Starting at the first line, reproduce the listing below in full, exactly as given.

+++ Provided data

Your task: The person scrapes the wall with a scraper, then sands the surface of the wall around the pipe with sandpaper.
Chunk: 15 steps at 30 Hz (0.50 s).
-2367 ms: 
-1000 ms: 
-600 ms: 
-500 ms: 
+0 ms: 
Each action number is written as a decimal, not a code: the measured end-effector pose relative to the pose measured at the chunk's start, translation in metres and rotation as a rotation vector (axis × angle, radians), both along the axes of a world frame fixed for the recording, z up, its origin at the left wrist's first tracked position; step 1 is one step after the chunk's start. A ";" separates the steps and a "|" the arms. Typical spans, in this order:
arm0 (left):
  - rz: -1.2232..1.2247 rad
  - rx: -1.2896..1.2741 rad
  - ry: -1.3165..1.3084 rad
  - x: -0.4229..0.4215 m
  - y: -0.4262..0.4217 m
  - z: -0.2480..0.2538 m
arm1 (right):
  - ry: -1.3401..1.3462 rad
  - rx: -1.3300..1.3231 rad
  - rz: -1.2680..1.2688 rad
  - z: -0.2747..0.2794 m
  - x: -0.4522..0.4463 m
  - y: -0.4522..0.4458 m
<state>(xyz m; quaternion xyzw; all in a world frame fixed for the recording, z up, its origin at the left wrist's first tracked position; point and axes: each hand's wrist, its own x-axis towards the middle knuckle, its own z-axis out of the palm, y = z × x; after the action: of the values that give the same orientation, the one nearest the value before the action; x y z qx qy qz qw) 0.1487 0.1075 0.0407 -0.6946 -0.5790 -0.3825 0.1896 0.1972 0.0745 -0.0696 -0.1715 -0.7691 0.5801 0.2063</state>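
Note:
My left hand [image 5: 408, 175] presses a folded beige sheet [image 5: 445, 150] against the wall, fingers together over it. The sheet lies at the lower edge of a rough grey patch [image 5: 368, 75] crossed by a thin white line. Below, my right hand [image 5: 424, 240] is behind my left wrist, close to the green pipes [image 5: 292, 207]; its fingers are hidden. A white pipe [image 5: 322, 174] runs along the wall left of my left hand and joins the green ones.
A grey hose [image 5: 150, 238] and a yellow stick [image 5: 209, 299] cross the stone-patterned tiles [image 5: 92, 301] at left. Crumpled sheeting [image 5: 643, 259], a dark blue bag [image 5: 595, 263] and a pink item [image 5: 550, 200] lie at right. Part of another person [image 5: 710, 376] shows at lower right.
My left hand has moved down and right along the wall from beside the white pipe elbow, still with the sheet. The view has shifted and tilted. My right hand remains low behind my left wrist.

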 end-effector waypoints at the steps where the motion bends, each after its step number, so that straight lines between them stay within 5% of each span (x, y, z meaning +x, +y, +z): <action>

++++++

(Solution below)
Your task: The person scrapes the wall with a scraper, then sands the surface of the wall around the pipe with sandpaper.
Chunk: 15 steps at 30 Hz (0.50 s).
-2367 ms: 
-1000 ms: 
-600 ms: 
-500 ms: 
+0 ms: 
Each action number is written as a decimal, not a code: the measured end-effector pose relative to the pose measured at the chunk's start, translation in metres and rotation as a rotation vector (axis × angle, radians), both along the axes of a world frame fixed for the recording, z up, its origin at the left wrist's first tracked position; step 1 is one step after the chunk's start. A ";" separates the steps and a "|" the arms. Typical spans, in this order:
arm0 (left):
  - rz: -1.2232..1.2247 rad
  - rx: -1.2896..1.2741 rad
  - ry: -1.3165..1.3084 rad
  - x: -0.4229..0.4215 m
  - y: -0.4262..0.4217 m
  - z: -0.2480..0.2538 m
arm1 (right):
  - ry: -1.3401..1.3462 rad
  - rx: -1.3300..1.3231 rad
  - rz: -1.2680..1.2688 rad
  - z: -0.2747..0.2794 m
  - x: -0.4522..0.4463 m
  - y: -0.4522..0.4458 m
<state>(xyz m; quaternion xyzw; all in a world frame fixed for the recording, z up, its origin at the left wrist's first tracked position; point and axes: each hand's wrist, its own x-axis towards the middle knuckle, its own z-axis out of the palm, y = z × x; after the action: of the values that give the same orientation, the one nearest the value before the action; x y z qx qy qz qw) 0.1487 0.1075 0.0407 -0.6946 -0.5790 -0.3825 0.1896 0.1972 0.0745 -0.0696 -0.1715 -0.7691 0.5801 0.2063</state>
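Note:
My left hand [image 5: 408, 175] presses a folded beige sheet [image 5: 445, 150] against the wall, fingers together over it. The sheet lies at the lower edge of a rough grey patch [image 5: 368, 75] crossed by a thin white line. Below, my right hand [image 5: 424, 240] is behind my left wrist, close to the green pipes [image 5: 292, 207]; its fingers are hidden. A white pipe [image 5: 322, 174] runs along the wall left of my left hand and joins the green ones.
A grey hose [image 5: 150, 238] and a yellow stick [image 5: 209, 299] cross the stone-patterned tiles [image 5: 92, 301] at left. Crumpled sheeting [image 5: 643, 259], a dark blue bag [image 5: 595, 263] and a pink item [image 5: 550, 200] lie at right. Part of another person [image 5: 710, 376] shows at lower right.
My left hand has moved down and right along the wall from beside the white pipe elbow, still with the sheet. The view has shifted and tilted. My right hand remains low behind my left wrist.
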
 end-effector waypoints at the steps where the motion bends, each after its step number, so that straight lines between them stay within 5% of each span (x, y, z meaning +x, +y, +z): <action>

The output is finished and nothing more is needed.